● **Task prompt**
Look through the lines below and extract each one that contains "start".

#####

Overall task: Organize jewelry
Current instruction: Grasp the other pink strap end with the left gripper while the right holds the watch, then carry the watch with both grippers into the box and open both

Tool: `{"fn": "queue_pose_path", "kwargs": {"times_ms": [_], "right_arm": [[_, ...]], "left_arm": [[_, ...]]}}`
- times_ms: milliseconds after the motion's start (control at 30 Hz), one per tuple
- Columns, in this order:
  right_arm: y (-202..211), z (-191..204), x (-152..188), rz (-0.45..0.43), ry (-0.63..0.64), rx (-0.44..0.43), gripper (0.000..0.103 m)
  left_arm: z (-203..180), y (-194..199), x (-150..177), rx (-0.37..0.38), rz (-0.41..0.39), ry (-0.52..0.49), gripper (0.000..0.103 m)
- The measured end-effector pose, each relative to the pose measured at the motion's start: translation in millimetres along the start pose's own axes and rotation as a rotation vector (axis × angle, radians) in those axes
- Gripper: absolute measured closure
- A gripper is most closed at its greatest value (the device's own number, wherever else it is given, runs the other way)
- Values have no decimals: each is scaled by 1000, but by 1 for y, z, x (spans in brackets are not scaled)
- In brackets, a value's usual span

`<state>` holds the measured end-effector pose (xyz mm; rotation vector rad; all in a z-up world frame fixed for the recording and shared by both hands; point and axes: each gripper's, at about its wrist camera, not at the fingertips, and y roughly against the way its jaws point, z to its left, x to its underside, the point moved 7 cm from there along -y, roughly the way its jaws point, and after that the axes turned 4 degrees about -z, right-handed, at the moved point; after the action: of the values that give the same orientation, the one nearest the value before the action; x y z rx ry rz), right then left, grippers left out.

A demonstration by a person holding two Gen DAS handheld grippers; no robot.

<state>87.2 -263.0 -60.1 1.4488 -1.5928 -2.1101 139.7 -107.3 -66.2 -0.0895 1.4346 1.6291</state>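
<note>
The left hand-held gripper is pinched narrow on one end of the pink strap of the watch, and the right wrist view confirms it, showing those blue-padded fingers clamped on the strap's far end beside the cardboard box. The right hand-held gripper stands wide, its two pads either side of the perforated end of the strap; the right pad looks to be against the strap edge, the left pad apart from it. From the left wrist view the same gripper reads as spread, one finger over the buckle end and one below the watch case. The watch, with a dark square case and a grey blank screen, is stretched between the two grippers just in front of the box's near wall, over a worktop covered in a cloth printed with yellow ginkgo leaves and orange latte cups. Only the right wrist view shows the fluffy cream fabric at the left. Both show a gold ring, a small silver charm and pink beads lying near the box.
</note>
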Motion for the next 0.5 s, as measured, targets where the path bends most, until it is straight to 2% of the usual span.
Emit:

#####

● **Response for this exercise**
- times_ms: milliseconds after the motion's start (control at 30 Hz), one per tuple
- The measured end-effector pose, each relative to the pose measured at the motion's start: translation in millimetres along the start pose's own axes and rotation as a rotation vector (axis × angle, radians) in those axes

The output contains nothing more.